■ **What the exercise asks**
Each entry must be restated word for word.

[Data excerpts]
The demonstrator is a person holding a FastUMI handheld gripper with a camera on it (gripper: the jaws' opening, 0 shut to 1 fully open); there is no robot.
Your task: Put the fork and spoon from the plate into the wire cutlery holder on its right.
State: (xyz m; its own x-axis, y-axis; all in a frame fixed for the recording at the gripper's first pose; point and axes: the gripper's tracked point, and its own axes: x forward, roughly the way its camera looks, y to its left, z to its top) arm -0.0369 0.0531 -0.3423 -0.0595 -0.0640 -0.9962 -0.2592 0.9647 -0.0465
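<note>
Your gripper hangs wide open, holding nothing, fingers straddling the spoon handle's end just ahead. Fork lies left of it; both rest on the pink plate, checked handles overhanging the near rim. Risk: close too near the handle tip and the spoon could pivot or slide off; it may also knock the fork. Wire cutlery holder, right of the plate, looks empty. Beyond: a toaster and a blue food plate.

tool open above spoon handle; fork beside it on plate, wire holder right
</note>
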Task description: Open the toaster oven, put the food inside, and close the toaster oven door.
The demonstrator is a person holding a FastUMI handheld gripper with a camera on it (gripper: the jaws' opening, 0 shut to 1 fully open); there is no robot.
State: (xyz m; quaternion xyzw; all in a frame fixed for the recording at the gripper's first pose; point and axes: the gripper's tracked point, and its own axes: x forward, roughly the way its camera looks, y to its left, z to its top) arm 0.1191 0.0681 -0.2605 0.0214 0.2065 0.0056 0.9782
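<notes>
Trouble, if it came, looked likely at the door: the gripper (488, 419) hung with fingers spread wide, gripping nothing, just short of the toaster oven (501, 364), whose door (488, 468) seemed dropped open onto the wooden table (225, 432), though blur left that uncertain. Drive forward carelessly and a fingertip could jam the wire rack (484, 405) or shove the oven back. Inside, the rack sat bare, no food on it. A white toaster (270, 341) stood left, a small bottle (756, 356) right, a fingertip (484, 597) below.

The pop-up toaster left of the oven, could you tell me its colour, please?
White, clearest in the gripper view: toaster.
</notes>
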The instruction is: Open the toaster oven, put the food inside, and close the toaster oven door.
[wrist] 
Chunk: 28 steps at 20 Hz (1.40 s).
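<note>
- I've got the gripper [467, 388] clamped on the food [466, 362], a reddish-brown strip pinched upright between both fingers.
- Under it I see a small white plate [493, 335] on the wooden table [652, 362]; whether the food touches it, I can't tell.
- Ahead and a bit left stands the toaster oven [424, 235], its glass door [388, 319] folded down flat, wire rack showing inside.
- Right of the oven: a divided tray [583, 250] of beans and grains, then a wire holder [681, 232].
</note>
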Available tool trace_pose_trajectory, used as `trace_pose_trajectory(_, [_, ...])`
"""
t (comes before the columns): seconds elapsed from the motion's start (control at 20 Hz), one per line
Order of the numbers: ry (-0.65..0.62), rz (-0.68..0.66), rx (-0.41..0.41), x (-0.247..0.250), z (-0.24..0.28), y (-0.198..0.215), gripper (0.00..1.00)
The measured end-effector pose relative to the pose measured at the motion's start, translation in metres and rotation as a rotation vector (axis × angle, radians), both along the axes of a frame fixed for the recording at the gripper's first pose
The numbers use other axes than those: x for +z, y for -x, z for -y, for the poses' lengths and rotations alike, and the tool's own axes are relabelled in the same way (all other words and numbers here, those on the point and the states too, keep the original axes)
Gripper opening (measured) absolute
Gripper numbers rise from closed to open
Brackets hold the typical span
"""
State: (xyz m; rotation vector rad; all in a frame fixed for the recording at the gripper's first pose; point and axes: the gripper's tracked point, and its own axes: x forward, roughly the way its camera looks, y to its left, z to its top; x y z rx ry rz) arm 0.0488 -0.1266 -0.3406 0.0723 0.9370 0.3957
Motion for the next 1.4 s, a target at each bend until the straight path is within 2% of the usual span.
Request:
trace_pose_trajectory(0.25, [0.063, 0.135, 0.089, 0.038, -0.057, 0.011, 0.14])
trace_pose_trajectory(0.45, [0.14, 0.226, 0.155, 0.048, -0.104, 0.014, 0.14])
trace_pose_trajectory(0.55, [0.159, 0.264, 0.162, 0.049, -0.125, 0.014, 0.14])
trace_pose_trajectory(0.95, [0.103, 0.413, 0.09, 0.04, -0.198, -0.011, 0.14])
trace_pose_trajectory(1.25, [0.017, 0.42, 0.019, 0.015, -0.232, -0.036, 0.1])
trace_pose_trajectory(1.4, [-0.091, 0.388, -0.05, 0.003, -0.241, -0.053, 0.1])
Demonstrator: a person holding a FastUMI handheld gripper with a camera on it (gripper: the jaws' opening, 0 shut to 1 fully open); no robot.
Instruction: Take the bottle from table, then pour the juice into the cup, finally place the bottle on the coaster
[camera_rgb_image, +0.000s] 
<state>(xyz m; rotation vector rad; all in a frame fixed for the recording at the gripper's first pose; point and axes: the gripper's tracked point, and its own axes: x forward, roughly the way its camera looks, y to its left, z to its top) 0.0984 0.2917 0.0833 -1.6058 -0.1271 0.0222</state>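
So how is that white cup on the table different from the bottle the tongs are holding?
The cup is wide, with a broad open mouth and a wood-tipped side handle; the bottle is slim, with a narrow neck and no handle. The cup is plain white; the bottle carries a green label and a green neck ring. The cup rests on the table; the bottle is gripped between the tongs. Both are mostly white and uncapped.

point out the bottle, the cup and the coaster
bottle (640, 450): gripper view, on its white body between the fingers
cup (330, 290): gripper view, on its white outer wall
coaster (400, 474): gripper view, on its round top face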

■ **Written answer**
The demonstrator is a person holding a FastUMI handheld gripper with a camera on it (gripper: the jaws' opening, 0 shut to 1 fully open); there is no robot.
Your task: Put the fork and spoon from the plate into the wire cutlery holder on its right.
State: (xyz m; its own x-axis, y-axis; all in a frame fixed for the recording at the gripper's first pose; point and axes: the gripper's tracked point, and its own axes: x forward, roughly the way its camera looks, y to its left, z to its top) arm -0.0369 0.0531 -0.3423 -0.0595 -0.0640 -0.9962 -0.2592 0.9647 -0.0465
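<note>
Your gripper hangs wide open, holding nothing, fingers straddling the spoon handle's end just ahead. Fork lies left of it; both rest on the pink plate, checked handles overhanging the near rim. Risk: close too near the handle tip and the spoon could pivot or slide off; it may also knock the fork. Wire cutlery holder, right of the plate, looks empty. Beyond: a toaster and a blue food plate.

tool open above spoon handle; fork beside it on plate, wire holder right
</note>
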Task description: Open the toaster oven, put the food inside, and close the toaster oven door.
The demonstrator is a person holding a FastUMI handheld gripper with a camera on it (gripper: the jaws' opening, 0 shut to 1 fully open); there is no robot.
State: (xyz m; quaternion xyzw; all in a frame fixed for the recording at the gripper's first pose; point and axes: the gripper's tracked point, and its own axes: x forward, roughly the way its camera looks, y to its left, z to its top) arm 0.1191 0.0681 -0.2605 0.0214 0.2065 0.0056 0.9782
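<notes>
Trouble, if it came, looked likely at the door: the gripper (488, 419) hung with fingers spread wide, gripping nothing, just short of the toaster oven (501, 364), whose door (488, 468) seemed dropped open onto the wooden table (225, 432), though blur left that uncertain. Drive forward carelessly and a fingertip could jam the wire rack (484, 405) or shove the oven back. Inside, the rack sat bare, no food on it. A white toaster (270, 341) stood left, a small bottle (756, 356) right, a fingertip (484, 597) below.

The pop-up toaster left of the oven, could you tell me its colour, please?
White, clearest in the gripper view: toaster.
</notes>
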The instruction is: Open the toaster oven, put the food inside, and close the toaster oven door.
[wrist] 
Chunk: 28 steps at 20 Hz (1.40 s).
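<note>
- I've got the gripper [467, 388] clamped on the food [466, 362], a reddish-brown strip pinched upright between both fingers.
- Under it I see a small white plate [493, 335] on the wooden table [652, 362]; whether the food touches it, I can't tell.
- Ahead and a bit left stands the toaster oven [424, 235], its glass door [388, 319] folded down flat, wire rack showing inside.
- Right of the oven: a divided tray [583, 250] of beans and grains, then a wire holder [681, 232].
</note>
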Available tool trace_pose_trajectory, used as `trace_pose_trajectory(_, [_, ...])`
"""
t (comes before the columns): seconds elapsed from the motion's start (control at 20 Hz), one per line
Order of the numbers: ry (-0.65..0.62), rz (-0.68..0.66), rx (-0.41..0.41), x (-0.247..0.250), z (-0.24..0.28), y (-0.198..0.215), gripper (0.00..1.00)
The measured end-effector pose relative to the pose measured at the motion's start, translation in metres and rotation as a rotation vector (axis × angle, radians), both along the axes of a frame fixed for the recording at the gripper's first pose
The numbers use other axes than those: x for +z, y for -x, z for -y, for the poses' lengths and rotations alike, and the tool's own axes are relabelled in the same way (all other words and numbers here, those on the point and the states too, keep the original axes)
Gripper opening (measured) absolute
Gripper numbers rise from closed to open
Brackets hold the typical span
"""
State: (xyz m; rotation vector rad; all in a frame fixed for the recording at the gripper's first pose; point and axes: the gripper's tracked point, and its own axes: x forward, roughly the way its camera looks, y to its left, z to its top; x y z rx ry rz) arm 0.0488 -0.1266 -0.3406 0.0723 0.9370 0.3957
Motion for the next 1.4 s, a target at each bend until the straight path is within 2% of the usual span.
Request:
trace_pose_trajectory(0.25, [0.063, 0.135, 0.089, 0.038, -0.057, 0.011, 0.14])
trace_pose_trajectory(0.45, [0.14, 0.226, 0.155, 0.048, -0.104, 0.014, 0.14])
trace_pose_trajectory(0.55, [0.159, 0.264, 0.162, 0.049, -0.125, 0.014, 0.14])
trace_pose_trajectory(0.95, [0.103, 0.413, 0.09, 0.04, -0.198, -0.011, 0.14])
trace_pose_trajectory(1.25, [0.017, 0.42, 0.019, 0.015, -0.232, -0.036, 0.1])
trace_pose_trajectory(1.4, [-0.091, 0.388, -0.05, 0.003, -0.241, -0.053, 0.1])
Demonstrator: a person holding a FastUMI handheld gripper with a camera on it (gripper: the jaws' opening, 0 shut to 1 fully open); no robot.
Instruction: Take the bottle from table, then pour the juice into the cup, finally place the bottle on the coaster
[camera_rgb_image, +0.000s] 
<state>(xyz m; rotation vector rad; all in a frame fixed for the recording at the gripper's first pose; point and axes: the gripper's tracked point, and its own axes: x forward, roughly the way its camera looks, y to its left, z to its top) 0.0984 0.2917 0.0833 -1.6058 -0.1271 0.0222</state>
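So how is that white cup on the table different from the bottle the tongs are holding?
The cup is wide, with a broad open mouth and a wood-tipped side handle; the bottle is slim, with a narrow neck and no handle. The cup is plain white; the bottle carries a green label and a green neck ring. The cup rests on the table; the bottle is gripped between the tongs. Both are mostly white and uncapped.

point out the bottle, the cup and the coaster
bottle (640, 450): gripper view, on its white body between the fingers
cup (330, 290): gripper view, on its white outer wall
coaster (400, 474): gripper view, on its round top face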

Nothing else is part of this output.